▸ **Source material**:
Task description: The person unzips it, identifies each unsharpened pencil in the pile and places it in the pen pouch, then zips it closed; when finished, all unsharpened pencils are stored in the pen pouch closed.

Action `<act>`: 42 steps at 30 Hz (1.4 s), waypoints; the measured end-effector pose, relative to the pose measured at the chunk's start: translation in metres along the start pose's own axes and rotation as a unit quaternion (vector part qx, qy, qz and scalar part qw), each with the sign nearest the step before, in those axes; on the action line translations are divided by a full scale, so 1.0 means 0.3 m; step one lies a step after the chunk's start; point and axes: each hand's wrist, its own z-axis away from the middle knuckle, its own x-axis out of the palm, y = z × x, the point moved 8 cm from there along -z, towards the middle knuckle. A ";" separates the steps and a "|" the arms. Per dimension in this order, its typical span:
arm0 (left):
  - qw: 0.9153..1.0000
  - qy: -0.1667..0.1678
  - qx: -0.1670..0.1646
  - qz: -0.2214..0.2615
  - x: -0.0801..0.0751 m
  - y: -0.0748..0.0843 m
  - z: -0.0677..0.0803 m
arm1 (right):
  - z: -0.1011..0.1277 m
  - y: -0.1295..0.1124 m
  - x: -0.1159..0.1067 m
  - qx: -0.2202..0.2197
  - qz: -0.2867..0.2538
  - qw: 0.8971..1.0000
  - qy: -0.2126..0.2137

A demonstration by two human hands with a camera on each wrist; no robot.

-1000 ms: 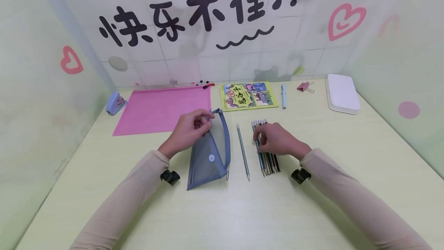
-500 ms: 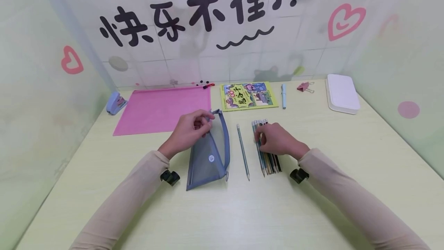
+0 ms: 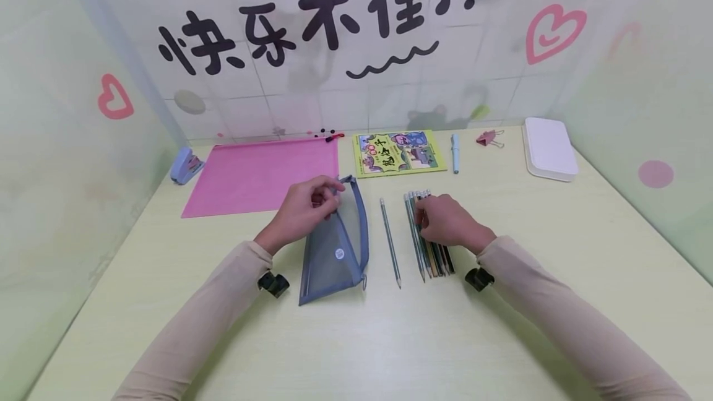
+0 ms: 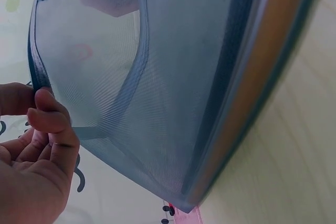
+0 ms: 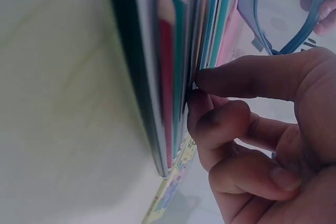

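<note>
My left hand (image 3: 303, 208) pinches the upper rim of a blue-grey mesh pencil case (image 3: 328, 262), holding its zipped mouth apart. In the left wrist view, thumb and fingertips grip that edge (image 4: 38, 74). My right hand (image 3: 450, 223) is at a row of pencils (image 3: 416, 249) lying side by side, white ends away from me. Up close in the right wrist view, its thumb and bent finger meet on a pencil among the row (image 5: 181, 40); which one is partly hidden. A single green pencil (image 3: 390, 243) lies between the case and the row.
Behind the hands lie a pink zip pouch (image 3: 262, 175), a yellow-green book (image 3: 398, 153), a light blue pen (image 3: 455, 155) and a pink binder clip (image 3: 490, 138). A blue stapler (image 3: 186, 166) stands at far left, a white box (image 3: 550, 149) at far right. Walls enclose the table.
My right hand has shifted slightly right across the row of pencils, uncovering more of the left ones. The left hand and the pencil case have hardly moved.
</note>
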 end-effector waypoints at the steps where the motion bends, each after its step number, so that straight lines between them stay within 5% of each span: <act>1: 1.000 0.000 -0.001 0.000 0.000 0.000 0.000 | -0.001 -0.004 0.001 -0.001 0.001 1.000 -0.001; 12: 1.000 -0.003 0.001 -0.001 0.000 0.004 0.001 | -0.022 -0.032 0.023 0.033 0.018 0.999 -0.012; 21: 1.000 -0.004 0.003 0.004 0.004 0.001 0.001 | -0.036 -0.021 0.016 0.044 -0.036 0.998 -0.009; 25: 1.000 -0.005 0.003 0.005 0.006 0.004 0.001 | -0.032 -0.024 -0.010 0.045 -0.105 0.993 -0.003; 28: 1.000 -0.003 0.003 0.005 0.005 0.005 0.002 | -0.034 -0.043 -0.021 0.030 -0.188 0.982 -0.001; 34: 1.000 -0.002 0.000 0.004 0.007 0.006 0.002 | -0.052 -0.089 -0.004 0.022 -0.339 0.940 0.008; 42: 1.000 0.004 -0.001 0.006 0.008 0.007 0.000 | -0.067 -0.176 0.007 0.016 -0.404 0.910 0.087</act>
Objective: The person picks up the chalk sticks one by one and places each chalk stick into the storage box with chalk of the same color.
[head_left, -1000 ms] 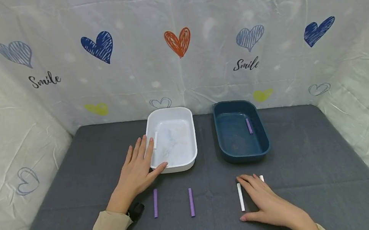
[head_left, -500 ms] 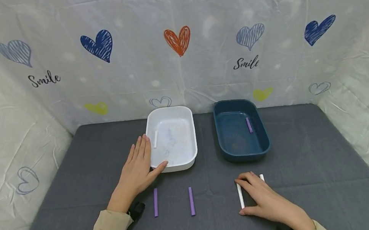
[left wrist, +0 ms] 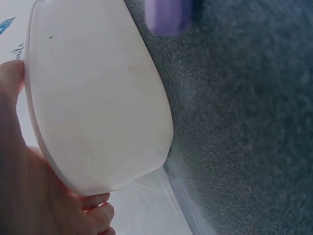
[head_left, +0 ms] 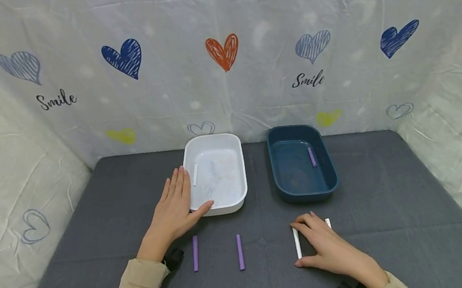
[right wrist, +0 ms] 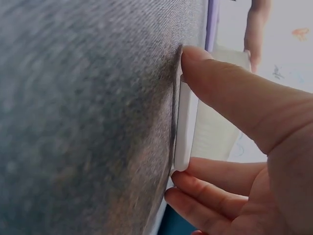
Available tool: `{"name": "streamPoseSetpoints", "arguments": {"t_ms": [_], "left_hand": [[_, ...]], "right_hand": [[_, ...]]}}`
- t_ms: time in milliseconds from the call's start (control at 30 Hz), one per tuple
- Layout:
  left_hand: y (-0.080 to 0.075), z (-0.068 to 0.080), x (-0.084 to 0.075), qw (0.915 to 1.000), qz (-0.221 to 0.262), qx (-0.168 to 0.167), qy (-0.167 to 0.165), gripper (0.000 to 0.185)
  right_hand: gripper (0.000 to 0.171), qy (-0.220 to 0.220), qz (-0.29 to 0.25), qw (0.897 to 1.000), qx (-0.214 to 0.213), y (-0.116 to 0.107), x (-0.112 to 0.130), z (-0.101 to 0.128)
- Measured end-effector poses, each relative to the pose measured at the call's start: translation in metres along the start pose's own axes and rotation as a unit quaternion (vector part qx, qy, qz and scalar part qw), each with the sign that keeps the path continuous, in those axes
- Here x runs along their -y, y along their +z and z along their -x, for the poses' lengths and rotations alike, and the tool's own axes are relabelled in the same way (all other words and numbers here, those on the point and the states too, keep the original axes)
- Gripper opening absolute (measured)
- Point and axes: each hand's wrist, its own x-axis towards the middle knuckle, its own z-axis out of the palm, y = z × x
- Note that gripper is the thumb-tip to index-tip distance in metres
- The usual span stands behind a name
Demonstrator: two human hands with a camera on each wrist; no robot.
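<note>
A white chalk stick [head_left: 297, 243] is pinched on the grey table mat [head_left: 394, 201] by the right hand [head_left: 328, 247], the thumb set against its near end and the fingers curled over its far part; in the right wrist view the thumb and fingertips [right wrist: 186, 176] are seen pressed on the stick [right wrist: 185, 122], which still lies on the mat. Its long axis is laid along the 12-to-6 line, the far end pointed at 12 o'clock, toward the dark blue tray [head_left: 305, 187]. A second white chalk stick [head_left: 328, 223] is partly hidden behind the same hand, at about 2 o'clock from the first. The left hand [head_left: 174, 211] is laid flat with its fingers straight against the left wall of the white tray [head_left: 238, 200], the thumb touching the near corner; nothing is gripped by it. A short white chalk [head_left: 195, 175] is held in the white tray, just beside the fingertips, and a purple chalk [head_left: 312, 157] is held in the blue tray. Two purple chalk sticks [head_left: 195, 253] [head_left: 240, 252] are laid side by side, both pointed at 12 o'clock, at 9 o'clock from the pinched stick and well apart from it.
</note>
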Motion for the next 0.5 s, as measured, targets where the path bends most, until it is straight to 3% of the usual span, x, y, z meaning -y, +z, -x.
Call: {"name": "streamPoseSetpoints", "arguments": {"t_ms": [500], "left_hand": [[0.004,-0.002,0.000,0.9999,0.011,-0.007,0.002,0.107]], "right_hand": [[0.074,-0.019,0.000,1.000,-0.013,0.001,0.010,-0.012]]}}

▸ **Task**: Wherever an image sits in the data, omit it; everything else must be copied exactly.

▸ **Response to this exercise**:
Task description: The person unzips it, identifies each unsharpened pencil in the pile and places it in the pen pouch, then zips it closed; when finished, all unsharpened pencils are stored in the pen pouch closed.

Action `<act>`: 42 steps at 30 Hz (1.4 s), waypoints; the measured end-effector pose, relative to the pose measured at the chunk's start: translation in metres along the start pose's own axes and rotation as a unit quaternion (vector part qx, qy, qz and scalar part qw), each with the sign nearest the step before, in those axes; on the action line translations are divided by a full scale, so 1.0 means 0.3 m; step one lies a step after the chunk's start; point and axes: each hand's wrist, its own z-axis away from the middle knuckle, its own x-axis out of the palm, y = z × x, the point moved 8 cm from there along -z, towards the middle knuckle. A ";" separates the steps and a "|" the arms. Per dimension in this order, its typical span:
arm0 (left):
  - qw: 0.9153..1.0000
  - qy: -0.1667..0.1678
  - qx: -0.1670..0.1646
  - qz: -0.2214..0.2615
  - x: -0.0801..0.0751 m
  - y: -0.0748..0.0843 m
  - z: -0.0677..0.0803 m
arm1 (right):
  - z: -0.1011..0.1277 m
  - y: -0.1295..0.1124 m
  - x: -0.1159..0.1067 m
  - qx: -0.2202..0.2197
  - qz: -0.2867..0.2538
  - qw: 0.8971..1.0000
  - qy: -0.2126..0.2137

A demonstration by two human hands with a camera on each wrist; no robot.

-1000 ms: 
-500 ms: 
+0 ms: 
+0 ms: 
+0 ms: 

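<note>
My left hand (image 3: 303, 208) pinches the upper rim of a blue-grey mesh pencil case (image 3: 328, 262), holding its zipped mouth apart. In the left wrist view, thumb and fingertips grip that edge (image 4: 38, 74). My right hand (image 3: 450, 223) is at a row of pencils (image 3: 416, 249) lying side by side, white ends away from me. Up close in the right wrist view, its thumb and bent finger meet on a pencil among the row (image 5: 181, 40); which one is partly hidden. A single green pencil (image 3: 390, 243) lies between the case and the row.
Behind the hands lie a pink zip pouch (image 3: 262, 175), a yellow-green book (image 3: 398, 153), a light blue pen (image 3: 455, 155) and a pink binder clip (image 3: 490, 138). A blue stapler (image 3: 186, 166) stands at far left, a white box (image 3: 550, 149) at far right. Walls enclose the table.
My right hand has shifted slightly right across the row of pencils, uncovering more of the left ones. The left hand and the pencil case have hardly moved.
</note>
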 end-effector waypoints at the steps where the motion bends, each after its step number, so that straight lines between them stay within 5% of each span: <act>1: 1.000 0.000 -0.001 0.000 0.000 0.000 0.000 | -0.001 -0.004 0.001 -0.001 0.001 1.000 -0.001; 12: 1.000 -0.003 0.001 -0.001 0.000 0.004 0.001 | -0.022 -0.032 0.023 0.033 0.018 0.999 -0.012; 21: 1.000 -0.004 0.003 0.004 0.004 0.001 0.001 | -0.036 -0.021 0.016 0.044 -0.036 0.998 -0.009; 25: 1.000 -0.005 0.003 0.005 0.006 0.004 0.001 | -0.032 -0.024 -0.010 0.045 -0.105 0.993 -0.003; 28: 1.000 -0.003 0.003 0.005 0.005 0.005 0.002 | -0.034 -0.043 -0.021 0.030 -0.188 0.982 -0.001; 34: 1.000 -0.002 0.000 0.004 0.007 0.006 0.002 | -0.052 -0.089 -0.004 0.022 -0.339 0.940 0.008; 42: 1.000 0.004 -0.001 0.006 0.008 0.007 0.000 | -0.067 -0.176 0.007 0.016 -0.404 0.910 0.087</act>
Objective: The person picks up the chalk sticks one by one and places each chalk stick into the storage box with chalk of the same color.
[head_left, -1000 ms] 
[head_left, -500 ms] 
[left wrist, +0 ms] 
[head_left, +0 ms] 
[right wrist, +0 ms] 
Available tool: `{"name": "streamPoseSetpoints", "arguments": {"t_ms": [_], "left_hand": [[_, ...]], "right_hand": [[_, ...]]}}`
- t_ms: time in milliseconds from the call's start (control at 30 Hz), one per tuple
- Layout:
  left_hand: y (-0.080 to 0.075), z (-0.068 to 0.080), x (-0.084 to 0.075), qw (0.915 to 1.000), qz (-0.221 to 0.262), qx (-0.168 to 0.167), qy (-0.167 to 0.165), gripper (0.000 to 0.185)
  right_hand: gripper (0.000 to 0.171), qy (-0.220 to 0.220), qz (-0.29 to 0.25), qw (0.897 to 1.000), qx (-0.214 to 0.213), y (-0.116 to 0.107), x (-0.112 to 0.130), z (-0.101 to 0.128)
- Measured end-effector poses, each relative to the pose measured at the call's start: translation in metres along the start pose's own axes and rotation as a unit quaternion (vector part qx, qy, qz and scalar part qw), each with the sign that keeps the path continuous, in those axes
- Here x runs along their -y, y along their +z and z along their -x, for the poses' lengths and rotations alike, and the tool's own axes are relabelled in the same way (all other words and numbers here, those on the point and the states too, keep the original axes)
- Gripper opening absolute (measured)
- Point and axes: each hand's wrist, its own x-axis towards the middle knuckle, its own z-axis out of the palm, y = z × x
- Note that gripper is the thumb-tip to index-tip distance in metres
- The usual span stands behind a name
Demonstrator: two human hands with a camera on each wrist; no robot.
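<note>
A white chalk stick [head_left: 297, 243] is pinched on the grey table mat [head_left: 394, 201] by the right hand [head_left: 328, 247], the thumb set against its near end and the fingers curled over its far part; in the right wrist view the thumb and fingertips [right wrist: 186, 176] are seen pressed on the stick [right wrist: 185, 122], which still lies on the mat. Its long axis is laid along the 12-to-6 line, the far end pointed at 12 o'clock, toward the dark blue tray [head_left: 305, 187]. A second white chalk stick [head_left: 328, 223] is partly hidden behind the same hand, at about 2 o'clock from the first. The left hand [head_left: 174, 211] is laid flat with its fingers straight against the left wall of the white tray [head_left: 238, 200], the thumb touching the near corner; nothing is gripped by it. A short white chalk [head_left: 195, 175] is held in the white tray, just beside the fingertips, and a purple chalk [head_left: 312, 157] is held in the blue tray. Two purple chalk sticks [head_left: 195, 253] [head_left: 240, 252] are laid side by side, both pointed at 12 o'clock, at 9 o'clock from the pinched stick and well apart from it.
</note>
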Motion for the next 0.5 s, as measured, targets where the path bends most, until it is straight to 3% of the usual span, x, y, z meaning -y, +z, -x.
Call: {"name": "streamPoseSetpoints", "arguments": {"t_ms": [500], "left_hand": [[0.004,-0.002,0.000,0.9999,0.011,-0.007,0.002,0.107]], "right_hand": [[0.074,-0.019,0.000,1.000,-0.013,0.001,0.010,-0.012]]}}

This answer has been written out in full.